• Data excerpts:
★ ★ ★ ★
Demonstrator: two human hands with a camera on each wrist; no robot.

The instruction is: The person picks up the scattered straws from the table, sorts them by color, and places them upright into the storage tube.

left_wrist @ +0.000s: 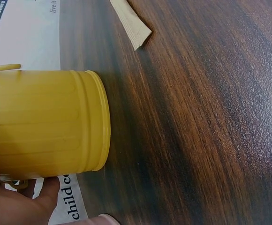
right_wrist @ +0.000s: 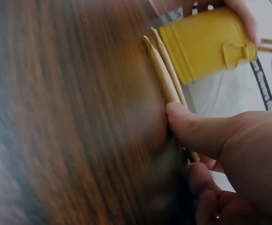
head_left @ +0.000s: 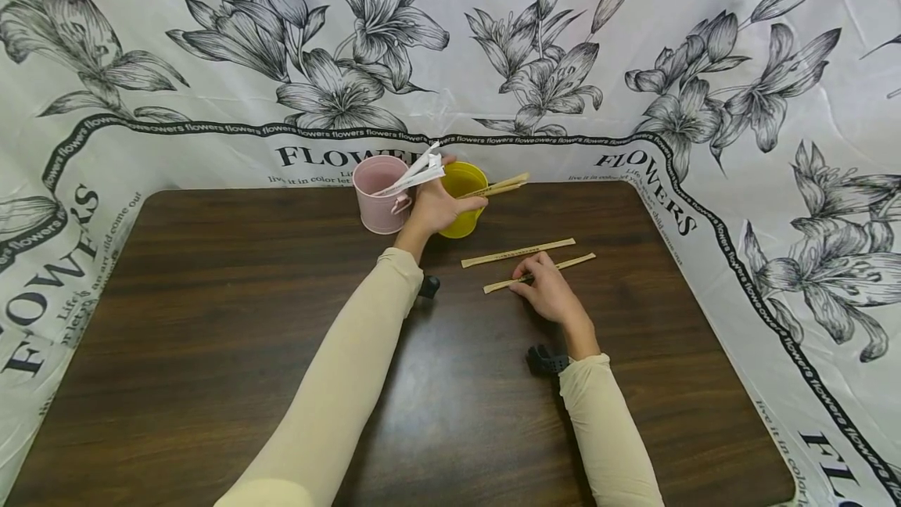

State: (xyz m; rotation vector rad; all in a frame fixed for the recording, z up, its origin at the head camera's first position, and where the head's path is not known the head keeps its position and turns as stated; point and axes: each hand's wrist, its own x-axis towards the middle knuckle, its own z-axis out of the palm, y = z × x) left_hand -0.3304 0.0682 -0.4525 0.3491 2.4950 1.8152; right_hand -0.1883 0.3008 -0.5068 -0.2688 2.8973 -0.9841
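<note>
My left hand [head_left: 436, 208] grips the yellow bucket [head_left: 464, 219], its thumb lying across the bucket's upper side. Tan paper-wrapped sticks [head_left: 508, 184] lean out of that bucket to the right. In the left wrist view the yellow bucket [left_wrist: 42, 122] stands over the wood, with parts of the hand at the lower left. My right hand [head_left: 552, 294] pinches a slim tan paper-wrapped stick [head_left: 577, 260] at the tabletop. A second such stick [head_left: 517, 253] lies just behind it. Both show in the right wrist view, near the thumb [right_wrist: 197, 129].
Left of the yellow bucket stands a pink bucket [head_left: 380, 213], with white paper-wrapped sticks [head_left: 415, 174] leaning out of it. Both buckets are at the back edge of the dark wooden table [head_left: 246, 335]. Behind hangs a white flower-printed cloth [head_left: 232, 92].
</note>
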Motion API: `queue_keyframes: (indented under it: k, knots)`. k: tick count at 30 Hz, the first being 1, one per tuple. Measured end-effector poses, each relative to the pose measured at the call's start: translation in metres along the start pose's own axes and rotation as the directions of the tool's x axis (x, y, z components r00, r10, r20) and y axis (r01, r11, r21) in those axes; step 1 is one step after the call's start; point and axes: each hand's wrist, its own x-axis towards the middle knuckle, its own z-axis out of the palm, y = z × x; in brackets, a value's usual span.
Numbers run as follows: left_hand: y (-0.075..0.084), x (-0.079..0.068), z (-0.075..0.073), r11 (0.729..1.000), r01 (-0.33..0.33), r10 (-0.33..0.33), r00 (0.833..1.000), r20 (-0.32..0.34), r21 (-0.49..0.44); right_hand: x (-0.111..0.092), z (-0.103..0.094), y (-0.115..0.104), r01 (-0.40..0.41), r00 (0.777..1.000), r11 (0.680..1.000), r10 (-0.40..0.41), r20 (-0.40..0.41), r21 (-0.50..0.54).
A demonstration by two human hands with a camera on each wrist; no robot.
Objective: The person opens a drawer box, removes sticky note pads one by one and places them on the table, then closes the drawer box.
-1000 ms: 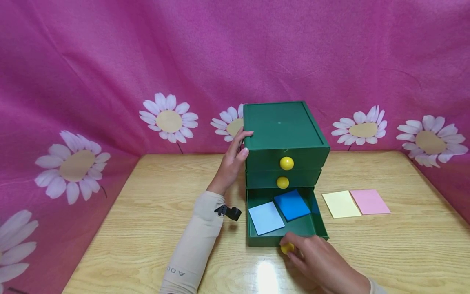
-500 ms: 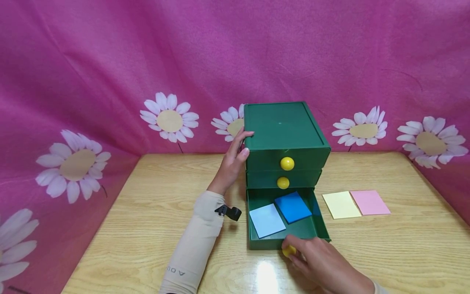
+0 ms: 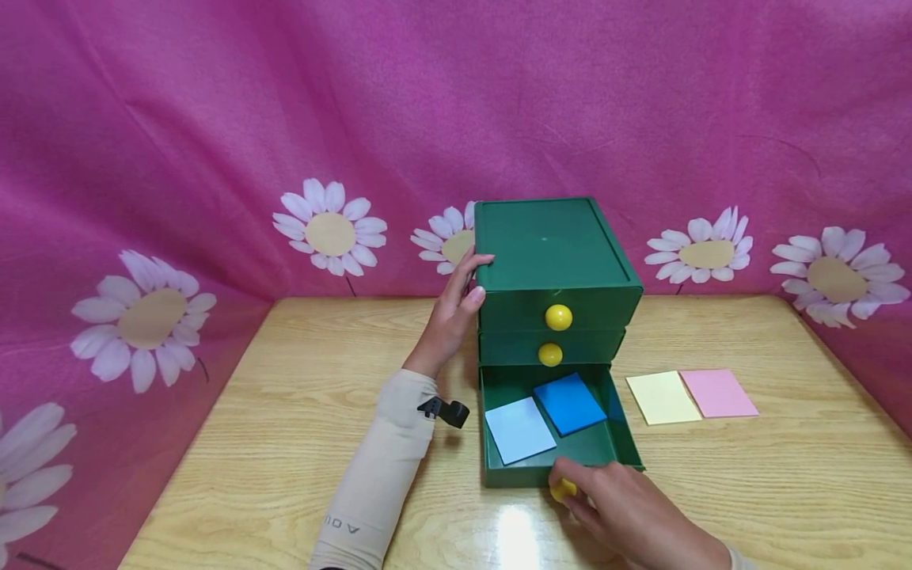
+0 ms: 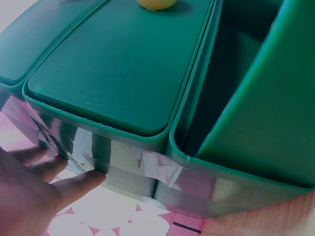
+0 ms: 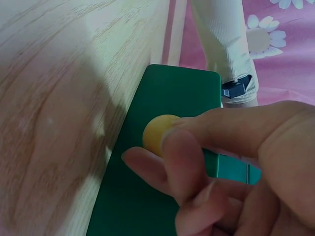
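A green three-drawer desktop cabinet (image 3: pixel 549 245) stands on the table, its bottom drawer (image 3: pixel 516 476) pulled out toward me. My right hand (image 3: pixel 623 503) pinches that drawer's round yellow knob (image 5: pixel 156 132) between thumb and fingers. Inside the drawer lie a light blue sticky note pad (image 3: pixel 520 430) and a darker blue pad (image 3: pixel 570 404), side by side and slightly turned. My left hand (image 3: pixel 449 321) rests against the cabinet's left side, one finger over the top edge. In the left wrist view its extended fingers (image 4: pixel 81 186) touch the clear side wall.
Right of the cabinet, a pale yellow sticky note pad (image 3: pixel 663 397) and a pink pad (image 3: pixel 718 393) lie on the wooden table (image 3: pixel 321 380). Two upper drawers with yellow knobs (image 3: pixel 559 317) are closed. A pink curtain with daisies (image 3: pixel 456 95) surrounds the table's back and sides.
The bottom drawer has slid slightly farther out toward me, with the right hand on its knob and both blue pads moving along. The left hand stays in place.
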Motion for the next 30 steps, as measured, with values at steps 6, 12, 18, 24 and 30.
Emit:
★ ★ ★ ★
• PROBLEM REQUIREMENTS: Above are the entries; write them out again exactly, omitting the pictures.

• TASK SOLUTION:
Demonstrator: two human hands with a camera on each wrist; no robot.

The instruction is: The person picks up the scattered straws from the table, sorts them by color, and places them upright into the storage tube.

left_wrist @ +0.000s: 
right_wrist @ +0.000s: 
head_left @ +0.000s: 

State: (xyz m; rotation vector rad; all in a frame fixed for the recording, z up, its origin at the head camera's first position, and where the head's path is not known the head keeps its position and turns as stated; point and axes: each hand's wrist, its own x-axis towards the middle knuckle, its own z-axis out of the palm, y = z × x) left_hand -0.3304 0.0682 -0.4525 0.3491 2.4950 1.8152; right_hand -0.1883 0.3008 -0.5068 -0.2688 2.8973 -0.9841
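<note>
My left hand [head_left: 436, 208] grips the yellow bucket [head_left: 464, 219], its thumb lying across the bucket's upper side. Tan paper-wrapped sticks [head_left: 508, 184] lean out of that bucket to the right. In the left wrist view the yellow bucket [left_wrist: 42, 122] stands over the wood, with parts of the hand at the lower left. My right hand [head_left: 552, 294] pinches a slim tan paper-wrapped stick [head_left: 577, 260] at the tabletop. A second such stick [head_left: 517, 253] lies just behind it. Both show in the right wrist view, near the thumb [right_wrist: 197, 129].
Left of the yellow bucket stands a pink bucket [head_left: 380, 213], with white paper-wrapped sticks [head_left: 415, 174] leaning out of it. Both buckets are at the back edge of the dark wooden table [head_left: 246, 335]. Behind hangs a white flower-printed cloth [head_left: 232, 92].
</note>
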Motion API: `queue_keyframes: (indented under it: k, knots)`. k: tick count at 30 Hz, the first being 1, one per tuple. Measured end-effector poses, each relative to the pose measured at the call's start: translation in metres along the start pose's own axes and rotation as the directions of the tool's x axis (x, y, z components r00, r10, r20) and y axis (r01, r11, r21) in those axes; step 1 is one step after the call's start; point and axes: each hand's wrist, its own x-axis towards the middle knuckle, its own z-axis out of the palm, y = z × x; in brackets, a value's usual span.
Numbers run as follows: left_hand: y (-0.075..0.084), x (-0.079..0.068), z (-0.075..0.073), r11 (0.729..1.000), r01 (-0.33..0.33), r10 (-0.33..0.33), r00 (0.833..1.000), r20 (-0.32..0.34), r21 (-0.49..0.44); right_hand: x (-0.111..0.092), z (-0.103..0.094), y (-0.115..0.104), r01 (-0.40..0.41), r00 (0.777..1.000), r11 (0.680..1.000), r10 (-0.40..0.41), r20 (-0.40..0.41), r21 (-0.50..0.54).
A demonstration by two human hands with a camera on each wrist; no robot.
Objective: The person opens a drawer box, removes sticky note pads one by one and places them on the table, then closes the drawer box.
-1000 ms: 
-500 ms: 
+0 ms: 
+0 ms: 
+0 ms: 
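A green three-drawer desktop cabinet (image 3: pixel 549 245) stands on the table, its bottom drawer (image 3: pixel 516 476) pulled out toward me. My right hand (image 3: pixel 623 503) pinches that drawer's round yellow knob (image 5: pixel 156 132) between thumb and fingers. Inside the drawer lie a light blue sticky note pad (image 3: pixel 520 430) and a darker blue pad (image 3: pixel 570 404), side by side and slightly turned. My left hand (image 3: pixel 449 321) rests against the cabinet's left side, one finger over the top edge. In the left wrist view its extended fingers (image 4: pixel 81 186) touch the clear side wall.
Right of the cabinet, a pale yellow sticky note pad (image 3: pixel 663 397) and a pink pad (image 3: pixel 718 393) lie on the wooden table (image 3: pixel 321 380). Two upper drawers with yellow knobs (image 3: pixel 559 317) are closed. A pink curtain with daisies (image 3: pixel 456 95) surrounds the table's back and sides.
The bottom drawer has slid slightly farther out toward me, with the right hand on its knob and both blue pads moving along. The left hand stays in place.
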Motion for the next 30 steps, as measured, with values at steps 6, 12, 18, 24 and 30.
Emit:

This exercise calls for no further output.